== Segment start ==

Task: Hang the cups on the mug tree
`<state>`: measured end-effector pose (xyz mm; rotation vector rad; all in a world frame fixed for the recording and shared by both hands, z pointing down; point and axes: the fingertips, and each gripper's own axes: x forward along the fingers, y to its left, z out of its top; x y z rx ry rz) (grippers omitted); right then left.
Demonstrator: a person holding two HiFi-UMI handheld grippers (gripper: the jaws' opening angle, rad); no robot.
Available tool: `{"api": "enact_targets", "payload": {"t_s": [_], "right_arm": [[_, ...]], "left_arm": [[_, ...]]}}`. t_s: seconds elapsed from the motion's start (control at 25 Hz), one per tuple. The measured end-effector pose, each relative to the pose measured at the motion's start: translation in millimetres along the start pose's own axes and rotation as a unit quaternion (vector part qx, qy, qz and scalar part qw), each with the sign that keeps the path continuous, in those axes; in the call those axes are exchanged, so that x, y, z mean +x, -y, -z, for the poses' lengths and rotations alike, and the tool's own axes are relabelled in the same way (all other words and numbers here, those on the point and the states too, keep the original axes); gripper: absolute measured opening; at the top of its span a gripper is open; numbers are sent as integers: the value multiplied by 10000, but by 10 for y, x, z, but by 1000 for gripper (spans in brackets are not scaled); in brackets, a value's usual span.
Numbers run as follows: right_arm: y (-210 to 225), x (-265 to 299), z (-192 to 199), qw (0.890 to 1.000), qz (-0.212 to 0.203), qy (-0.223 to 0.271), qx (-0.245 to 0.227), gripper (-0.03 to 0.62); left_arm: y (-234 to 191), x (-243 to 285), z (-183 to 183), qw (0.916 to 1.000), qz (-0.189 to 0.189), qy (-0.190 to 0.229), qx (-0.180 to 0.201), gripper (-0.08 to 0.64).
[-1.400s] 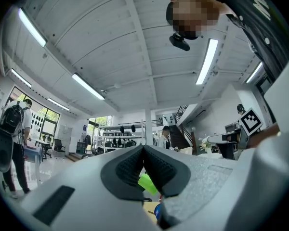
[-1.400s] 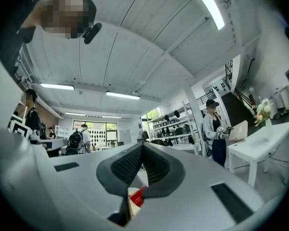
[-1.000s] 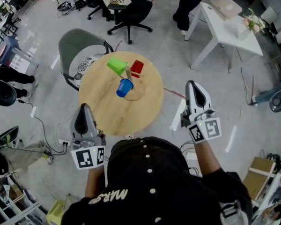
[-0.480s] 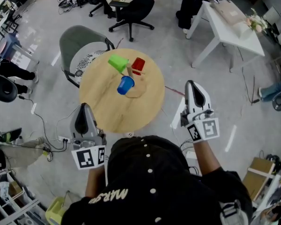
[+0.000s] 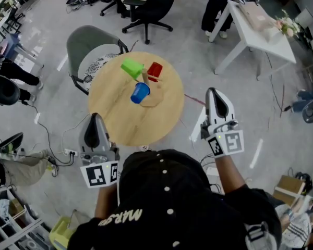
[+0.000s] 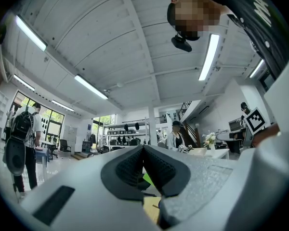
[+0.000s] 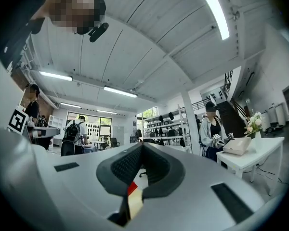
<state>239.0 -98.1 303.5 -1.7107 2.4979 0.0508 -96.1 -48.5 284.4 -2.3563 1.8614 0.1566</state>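
A round wooden table [image 5: 120, 119] carries a wooden mug tree [image 5: 145, 79]. A green cup [image 5: 131, 67], a red cup [image 5: 155, 71] and a blue cup [image 5: 140, 93] cluster tight round its post, off the tabletop. My left gripper [image 5: 95, 116] hovers at the table's near left edge, shut and empty. My right gripper [image 5: 213, 91] is held off the table's right edge, over the floor, also shut and empty. In the left gripper view the pads [image 6: 135, 165] meet, with a sliver of green cup [image 6: 145, 182] below them. In the right gripper view the pads [image 7: 130, 165] meet above a strip of red cup [image 7: 132, 188].
A grey chair [image 5: 91, 51] stands against the table's far left. Further back are a black office chair [image 5: 151, 7] and a white table [image 5: 261, 27]. Cables [image 5: 52, 150] trail on the floor at the left. A cardboard box [image 5: 289, 189] lies at the lower right.
Both grippers keep their places and stay shut. The head view has drifted slightly, so the table sits a little higher in the picture.
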Motion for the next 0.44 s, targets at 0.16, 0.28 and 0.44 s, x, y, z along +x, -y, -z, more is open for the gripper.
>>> {"api": "enact_targets", "payload": {"t_s": [0.16,0.28,0.44], "right_arm": [[-18,17,-9,10000,-6,-8,-6,0],[-23,36,8,10000,-21,-20,-9,0],[-34,67,36,10000,-27,-30,-14,0]], "left_arm": [[-7,1,0,10000,-11,-27,-20,-6],[-15,15,4,10000,-21,-20,-24,-6],[-36,32,19,10000,-14,-9,-15,-6]]}}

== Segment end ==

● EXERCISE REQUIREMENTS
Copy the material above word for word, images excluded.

● ANSWER TO THIS TASK
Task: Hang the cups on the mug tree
`<state>`: measured end-effector pose (xyz mm; rotation vector rad; all in a world frame fixed for the recording and shared by both hands, z pointing down; point and axes: the fingertips, and each gripper's own axes: x forward along the fingers, y to its left, z out of its top; x y z rx ry rz) (grippers omitted); right then left.
Demonstrator: a person holding two HiFi-UMI handheld grippers (gripper: the jaws' opening angle, rad); no robot.
Available tool: `{"api": "enact_targets", "payload": {"t_s": [_], "right_arm": [[_, ...]], "left_arm": [[_, ...]]}}`. t_s: seconds elapsed from the motion's start (control at 25 Hz), one per tuple. The measured end-effector pose, each relative to the pose measured at the motion's start: translation in millimetres along the start pose's own axes and rotation as a unit quaternion (vector part qx, qy, qz and scalar part qw), each with the sign that keeps the path continuous, in those axes; in the call those axes are exchanged, so that x, y, z mean +x, -y, -z, for the poses' lengths and rotations alike, and the tool's own axes are relabelled in the same way (all other words and numbers here, those on the point and the states too, keep the original axes); gripper: absolute measured opening; at the top of its span a gripper is open; numbers are sent as integers: the value multiplied by 10000, but by 10 for y, x, z, but by 1000 for gripper (spans in brackets are not scaled); in brackets, a value's usual span.
Numbers run as follows: right_arm: y (-210 to 225), x (-265 to 299), z (-192 to 199), qw (0.890 to 1.000), qz (-0.212 to 0.203), qy (-0.223 to 0.271), qx (-0.245 to 0.227), gripper (-0.03 to 0.62); left_arm: y (-234 to 191), x (-243 to 285), z (-183 to 183), qw (0.916 to 1.000), qz (-0.189 to 0.189), qy (-0.190 to 0.229), qx (-0.180 to 0.201), gripper (-0.08 to 0.64).
[-1.400s] 
[-1.400s] 
[-1.000s] 
[-0.480s] 
[+0.000s] 
[+0.000s] 
[+0.000s] 
<state>239.0 -98.1 303.5 -1.7107 2.4979 0.0508 -96.1 -48.5 284.4 -2.3563 1.8614 0.1566</state>
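A round wooden table [image 5: 120, 119] carries a wooden mug tree [image 5: 145, 79]. A green cup [image 5: 131, 67], a red cup [image 5: 155, 71] and a blue cup [image 5: 140, 93] cluster tight round its post, off the tabletop. My left gripper [image 5: 95, 116] hovers at the table's near left edge, shut and empty. My right gripper [image 5: 213, 91] is held off the table's right edge, over the floor, also shut and empty. In the left gripper view the pads [image 6: 135, 165] meet, with a sliver of green cup [image 6: 145, 182] below them. In the right gripper view the pads [image 7: 130, 165] meet above a strip of red cup [image 7: 132, 188].
A grey chair [image 5: 91, 51] stands against the table's far left. Further back are a black office chair [image 5: 151, 7] and a white table [image 5: 261, 27]. Cables [image 5: 52, 150] trail on the floor at the left. A cardboard box [image 5: 289, 189] lies at the lower right.
Both grippers keep their places and stay shut. The head view has drifted slightly, so the table sits a little higher in the picture.
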Motion for the next 0.44 s, targets at 0.16, 0.28 and 0.44 s, x, y, z along +x, -y, -z, more is open for the gripper.
>>> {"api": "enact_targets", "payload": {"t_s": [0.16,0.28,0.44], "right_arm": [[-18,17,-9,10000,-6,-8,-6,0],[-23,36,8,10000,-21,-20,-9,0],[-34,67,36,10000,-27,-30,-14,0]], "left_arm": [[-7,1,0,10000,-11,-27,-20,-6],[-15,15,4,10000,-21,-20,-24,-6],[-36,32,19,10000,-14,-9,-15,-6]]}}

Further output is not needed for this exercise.